▶ [HOW TO COMPLETE THIS TASK] Look through the entries for the string "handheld", and copy each line that holds it.

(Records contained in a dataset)
────────────────
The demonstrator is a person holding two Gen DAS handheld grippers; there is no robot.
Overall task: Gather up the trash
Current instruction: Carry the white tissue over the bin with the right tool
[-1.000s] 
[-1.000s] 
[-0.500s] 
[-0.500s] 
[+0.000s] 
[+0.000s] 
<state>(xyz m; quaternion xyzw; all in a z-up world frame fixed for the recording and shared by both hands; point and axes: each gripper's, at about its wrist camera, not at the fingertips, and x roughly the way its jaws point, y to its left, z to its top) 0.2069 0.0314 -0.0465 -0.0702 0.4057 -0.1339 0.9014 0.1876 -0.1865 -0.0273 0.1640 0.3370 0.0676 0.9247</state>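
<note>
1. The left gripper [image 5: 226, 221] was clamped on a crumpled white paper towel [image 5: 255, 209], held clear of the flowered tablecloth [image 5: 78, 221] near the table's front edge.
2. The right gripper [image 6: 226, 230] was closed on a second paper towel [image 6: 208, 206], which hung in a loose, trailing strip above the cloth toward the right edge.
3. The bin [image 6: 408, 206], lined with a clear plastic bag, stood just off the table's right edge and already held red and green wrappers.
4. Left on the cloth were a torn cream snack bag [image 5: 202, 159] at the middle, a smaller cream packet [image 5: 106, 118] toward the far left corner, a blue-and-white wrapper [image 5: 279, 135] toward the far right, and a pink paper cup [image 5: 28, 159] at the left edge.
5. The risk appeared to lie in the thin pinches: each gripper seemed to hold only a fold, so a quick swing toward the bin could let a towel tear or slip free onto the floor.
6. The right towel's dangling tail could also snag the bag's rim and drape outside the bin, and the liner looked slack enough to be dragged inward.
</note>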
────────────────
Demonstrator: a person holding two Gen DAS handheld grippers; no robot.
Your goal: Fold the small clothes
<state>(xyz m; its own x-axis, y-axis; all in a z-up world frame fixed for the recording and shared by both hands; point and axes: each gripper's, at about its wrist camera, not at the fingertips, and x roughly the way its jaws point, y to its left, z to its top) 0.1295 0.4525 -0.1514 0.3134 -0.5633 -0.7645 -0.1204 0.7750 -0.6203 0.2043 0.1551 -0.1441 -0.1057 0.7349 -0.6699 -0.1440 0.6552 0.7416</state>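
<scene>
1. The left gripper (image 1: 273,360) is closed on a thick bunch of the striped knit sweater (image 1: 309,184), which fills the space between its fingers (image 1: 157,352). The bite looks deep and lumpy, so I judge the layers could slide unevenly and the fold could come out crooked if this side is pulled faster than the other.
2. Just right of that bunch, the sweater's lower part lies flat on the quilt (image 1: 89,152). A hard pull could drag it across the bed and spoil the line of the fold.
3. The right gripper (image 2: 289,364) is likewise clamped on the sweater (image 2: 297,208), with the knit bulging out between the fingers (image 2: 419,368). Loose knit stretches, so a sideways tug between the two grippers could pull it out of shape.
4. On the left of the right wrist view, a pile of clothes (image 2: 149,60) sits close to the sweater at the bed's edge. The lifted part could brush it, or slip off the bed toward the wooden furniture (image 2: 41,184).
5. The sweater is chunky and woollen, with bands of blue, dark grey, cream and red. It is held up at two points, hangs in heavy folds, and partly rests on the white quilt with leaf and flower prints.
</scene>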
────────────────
▶ [EXERCISE RESULT]
The demonstrator is a person holding two Gen DAS handheld grippers; there is no robot.
Demonstrator: a person holding two Gen DAS handheld grippers; no robot.

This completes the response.